Ondjaki, pseudónimo de Ndalo de Almeida, nascido em Luanda em 1977, começou pela poesia, sendo distinguido, aos 23 anos, com uma menção honrosa no Prémio António Jacinto, poeta angolano, já falecido, autor, entre outros, de “Comboio Malandro” e “Carta de Um Contratado”.
Nesse mesmo ano, 2000, vê a obra premiada publicada em livro, com o título “Actu Sanguineu”, chamando, desde logo, a atenção da crítica.
O primeiro romance, “Bom Dia Camaradas”, surge logo no ano seguinte. Em 2002 volta à poesia, com “Há Prendisagens Com O Chão”.
O segundo romance, “Quantas Madrugadas Tem a Noite”, é editado em 2004, ano de estreia na literatura para crianças, com “Yanari: A Menina Das Cinco Tranças”.
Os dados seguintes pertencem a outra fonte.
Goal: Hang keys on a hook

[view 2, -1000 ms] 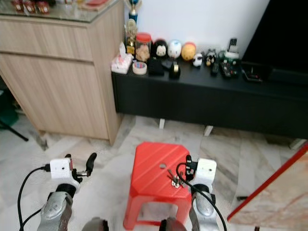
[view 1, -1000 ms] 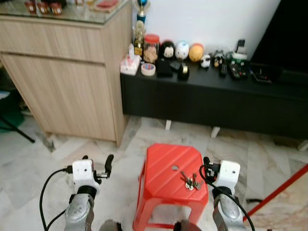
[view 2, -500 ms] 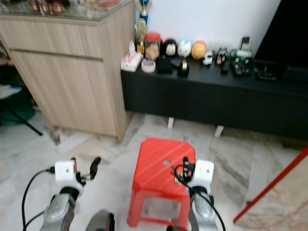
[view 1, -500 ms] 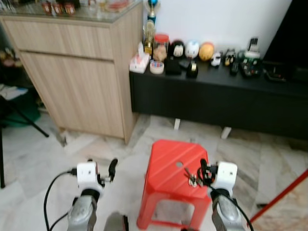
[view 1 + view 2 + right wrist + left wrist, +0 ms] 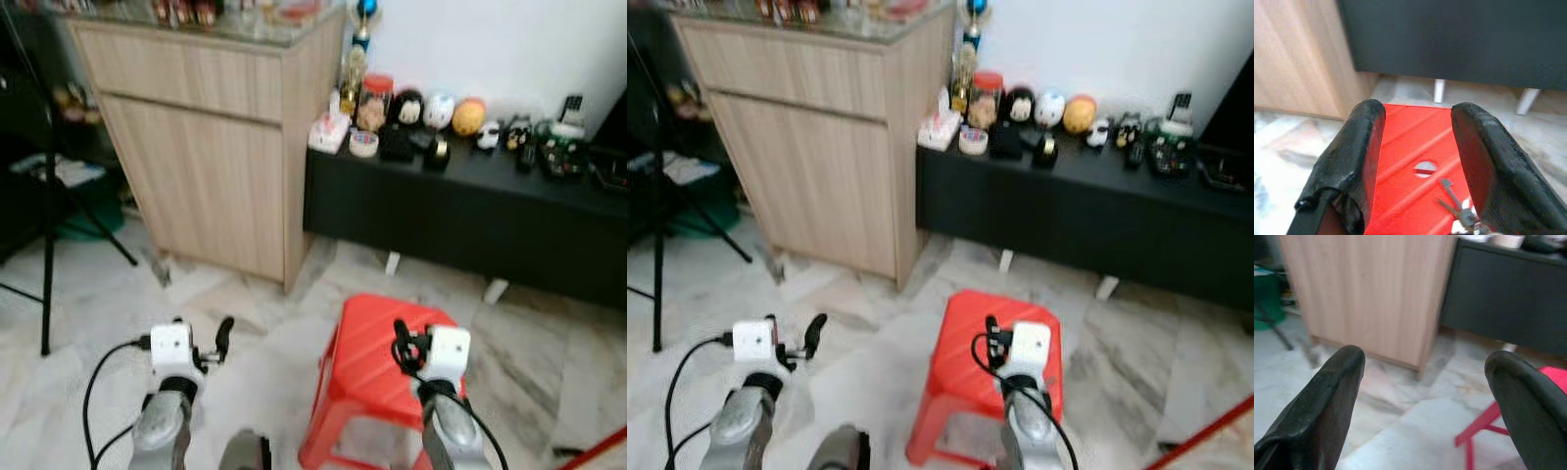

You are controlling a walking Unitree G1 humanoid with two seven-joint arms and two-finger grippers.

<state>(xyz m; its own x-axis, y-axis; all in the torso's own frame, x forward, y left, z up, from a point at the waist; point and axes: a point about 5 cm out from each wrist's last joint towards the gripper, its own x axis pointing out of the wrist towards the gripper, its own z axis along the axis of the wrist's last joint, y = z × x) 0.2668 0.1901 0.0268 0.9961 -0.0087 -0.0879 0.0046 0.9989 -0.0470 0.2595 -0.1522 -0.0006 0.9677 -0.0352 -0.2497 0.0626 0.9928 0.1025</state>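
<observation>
Keys: small metal bunch [image 5: 1462, 210] lies on square red plastic stool [image 5: 367, 367], lower centre of frame, beside hole in seat. Right gripper [image 5: 1418, 147] hovers above stool, fingers spread, holding nothing. Left gripper [image 5: 1425, 382] wide open, empty, over pale marble floor [image 5: 88, 323]. Step in hand: approach for pickup; next move likely calls for descent onto keys. Light wooden cabinet [image 5: 216, 137] upper left, long black low console [image 5: 460, 206] upper right; open floor lower left.
</observation>
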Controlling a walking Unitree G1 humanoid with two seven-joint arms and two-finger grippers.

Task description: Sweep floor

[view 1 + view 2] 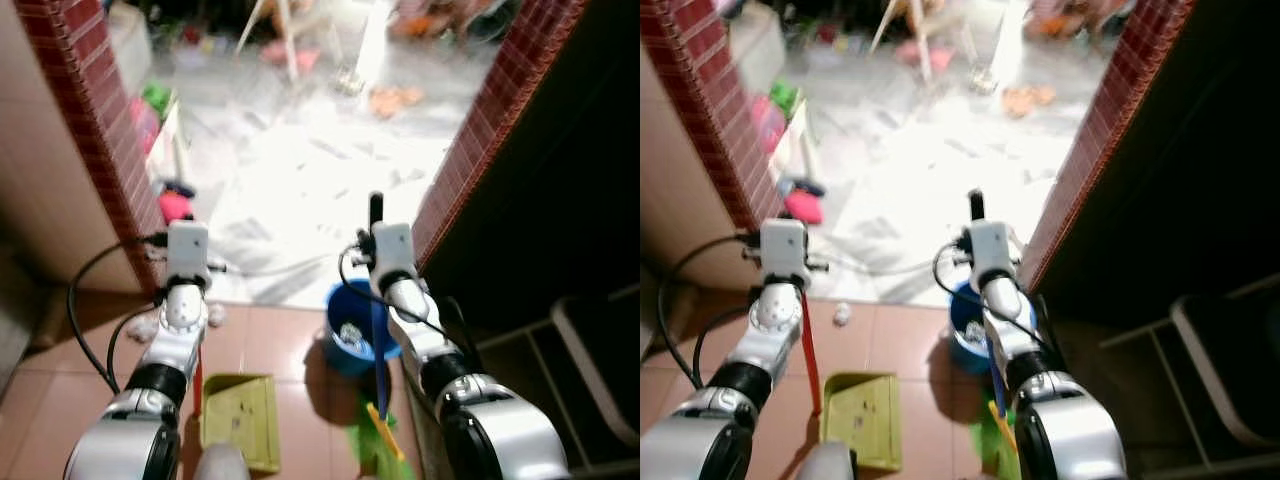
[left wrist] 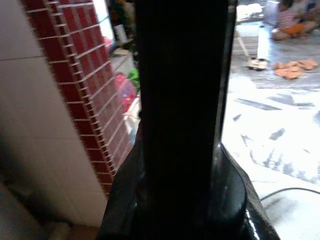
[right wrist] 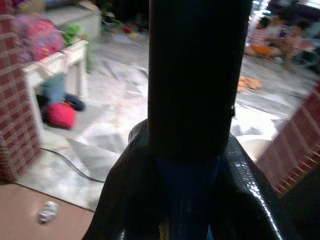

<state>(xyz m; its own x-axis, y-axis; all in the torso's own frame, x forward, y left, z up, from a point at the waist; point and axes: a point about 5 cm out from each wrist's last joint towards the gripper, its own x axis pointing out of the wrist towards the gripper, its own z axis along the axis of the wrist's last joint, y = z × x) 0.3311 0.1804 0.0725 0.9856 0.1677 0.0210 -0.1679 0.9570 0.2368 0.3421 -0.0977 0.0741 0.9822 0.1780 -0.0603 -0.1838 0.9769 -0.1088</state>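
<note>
The right gripper point(image 1: 377, 232) seems clenched on the light, stiff blue broom handle point(image 1: 380, 360); left gripper point(image 1: 188, 262) grasps the dustpan's red handle point(image 1: 198, 385).

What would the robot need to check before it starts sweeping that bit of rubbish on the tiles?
1. Broom held: ok, the right gripper is shut on the blue broom handle.
2. Dustpan held: ok, the left gripper seems to hold the red handle of the green dustpan.
3. Debris seen: ok, a small crumpled piece lies on the tiles near the doorway.
4. Blue bucket: not ok, it stands close beside the broom.
5. Cable on the marble floor: not ok, it crosses the doorway.
</note>
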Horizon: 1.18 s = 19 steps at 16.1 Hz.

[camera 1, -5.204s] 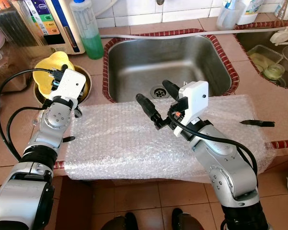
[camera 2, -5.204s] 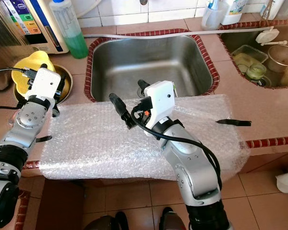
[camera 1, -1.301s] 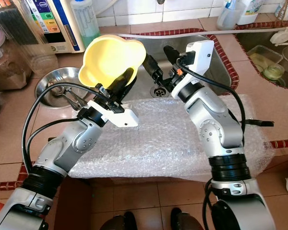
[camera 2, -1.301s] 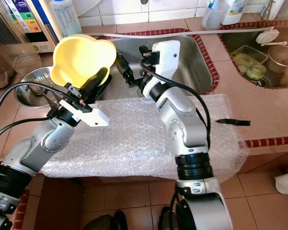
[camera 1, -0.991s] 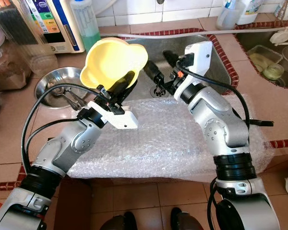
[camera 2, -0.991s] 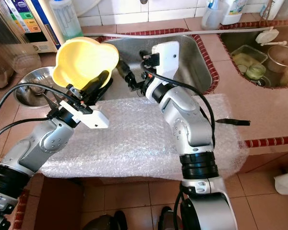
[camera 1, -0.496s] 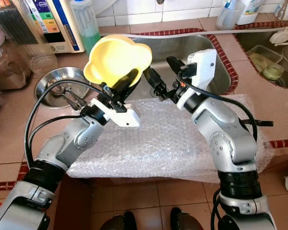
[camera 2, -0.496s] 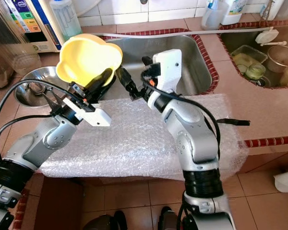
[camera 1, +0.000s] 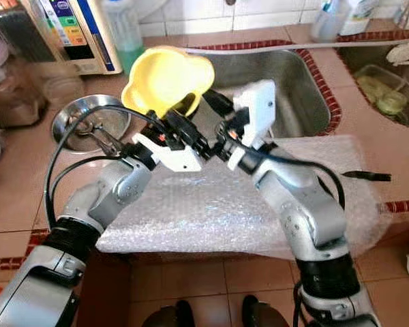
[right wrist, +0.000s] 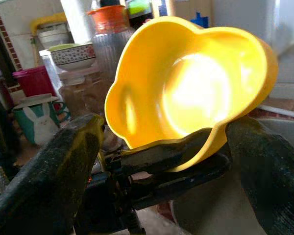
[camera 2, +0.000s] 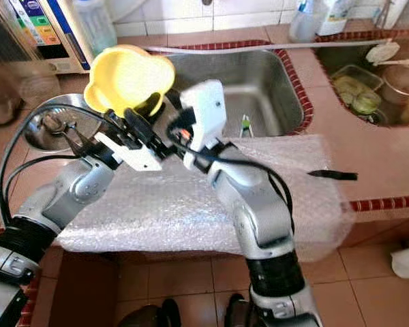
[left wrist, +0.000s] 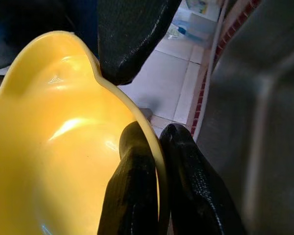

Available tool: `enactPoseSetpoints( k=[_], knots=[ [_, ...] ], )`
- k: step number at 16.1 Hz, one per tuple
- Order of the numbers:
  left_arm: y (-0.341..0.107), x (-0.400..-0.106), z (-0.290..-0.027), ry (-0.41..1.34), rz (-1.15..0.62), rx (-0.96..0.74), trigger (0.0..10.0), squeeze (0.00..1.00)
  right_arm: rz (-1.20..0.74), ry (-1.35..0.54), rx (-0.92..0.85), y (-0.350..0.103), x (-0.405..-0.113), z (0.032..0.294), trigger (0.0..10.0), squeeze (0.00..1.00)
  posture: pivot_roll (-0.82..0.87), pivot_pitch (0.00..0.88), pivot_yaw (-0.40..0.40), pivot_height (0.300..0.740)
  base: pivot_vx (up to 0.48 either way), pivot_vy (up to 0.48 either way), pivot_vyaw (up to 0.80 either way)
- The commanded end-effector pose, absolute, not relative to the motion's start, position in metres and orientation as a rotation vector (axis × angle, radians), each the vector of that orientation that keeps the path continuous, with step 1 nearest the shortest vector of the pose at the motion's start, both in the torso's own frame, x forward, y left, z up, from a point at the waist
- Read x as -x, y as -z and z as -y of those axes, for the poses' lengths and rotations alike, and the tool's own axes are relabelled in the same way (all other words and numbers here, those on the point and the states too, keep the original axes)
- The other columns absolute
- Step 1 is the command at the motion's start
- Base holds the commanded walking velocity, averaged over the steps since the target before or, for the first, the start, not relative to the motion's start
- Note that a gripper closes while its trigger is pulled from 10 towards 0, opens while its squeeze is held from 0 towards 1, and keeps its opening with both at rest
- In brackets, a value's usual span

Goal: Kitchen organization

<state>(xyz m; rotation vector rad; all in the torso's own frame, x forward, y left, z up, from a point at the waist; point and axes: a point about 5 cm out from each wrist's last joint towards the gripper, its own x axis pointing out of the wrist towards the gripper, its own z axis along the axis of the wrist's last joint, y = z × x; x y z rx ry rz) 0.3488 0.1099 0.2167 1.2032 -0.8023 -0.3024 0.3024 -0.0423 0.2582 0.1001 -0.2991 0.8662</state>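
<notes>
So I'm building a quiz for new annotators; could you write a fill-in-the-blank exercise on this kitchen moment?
1. The left gripper is shut on the rim of a ____ bowl.
2. The right gripper is ____, with one finger on either side of the bowl.
3. The sheet spread over the counter's front edge is ____ wrap.
4. Beyond the bowl lies a stainless steel ____.

Missing words: yellow; open; bubble; sink
</notes>
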Motion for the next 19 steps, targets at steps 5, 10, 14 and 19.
enactPoseSetpoints(
  k=[5,10,14,19],
  knots=[
    [-0.211,-0.346,-0.099,0.368,0.814,-1.232,10.0,0.0,0.433,-0.832,-0.046,-0.274,-0.298,0.036,10.0,0.0,-0.08,0.273,0.088,0.74,0.0,0.0,0.0],
    [-0.216,-0.357,-0.118,0.267,0.748,-1.258,10.0,0.0,0.491,-0.651,-0.028,-0.282,-0.306,0.054,10.0,0.0,-0.07,0.268,0.086,0.74,0.0,0.0,0.0],
    [-0.222,-0.351,-0.113,0.262,0.811,-1.222,10.0,0.0,0.468,-0.55,-0.069,-0.281,-0.328,0.069,10.0,0.0,-0.07,0.269,0.091,0.74,0.0,0.0,0.0],
    [-0.225,-0.344,-0.111,0.26,0.872,-1.203,10.0,0.0,0.405,-0.451,-0.11,-0.275,-0.357,0.087,8.7,0.0,-0.06,0.275,0.09,0.74,0.0,0.0,0.0]
  ],
)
“E Se Amanhã O Medo”, em 2005, e “Os Da Minha Rua”, 2007, são os livros de contos que se seguem, antes de voltar ao romance, já em 2008, com “Avó Dezanove e o Segredo Soviético”.
No estrangeiro, além de Portugal, Ondjaki tem livros publicados em Espanha, México, Uruguai, Suíça, Inglaterra e Canadá.
“E Se Amanhã O Medo” recebeu, em 2004, em Angola, o Prémio Sagrada Esperança, e em Portugal, em 2005, o Prémio António Pelouro.
Já este ano, “Os Da Minha Rua” venceu o Prémio Camilo Castelo Branco, da Associação Portuguesa de Escritores.
A pintura e a televisão têm, também, merecido a atenção de Ondjaki. “Oxalá Cresçam Pitangas” foi o nome que deu a um documentário, feito em 2005, para a televisão angolana, que retrata a Luanda – cidade construída para 600 mil habitantes, onde residem, agora, mais de quatro milhões – 30 anos após a independência e três depois de alcançada a paz.
Na pintura tem exposto em Angola e no Brasil.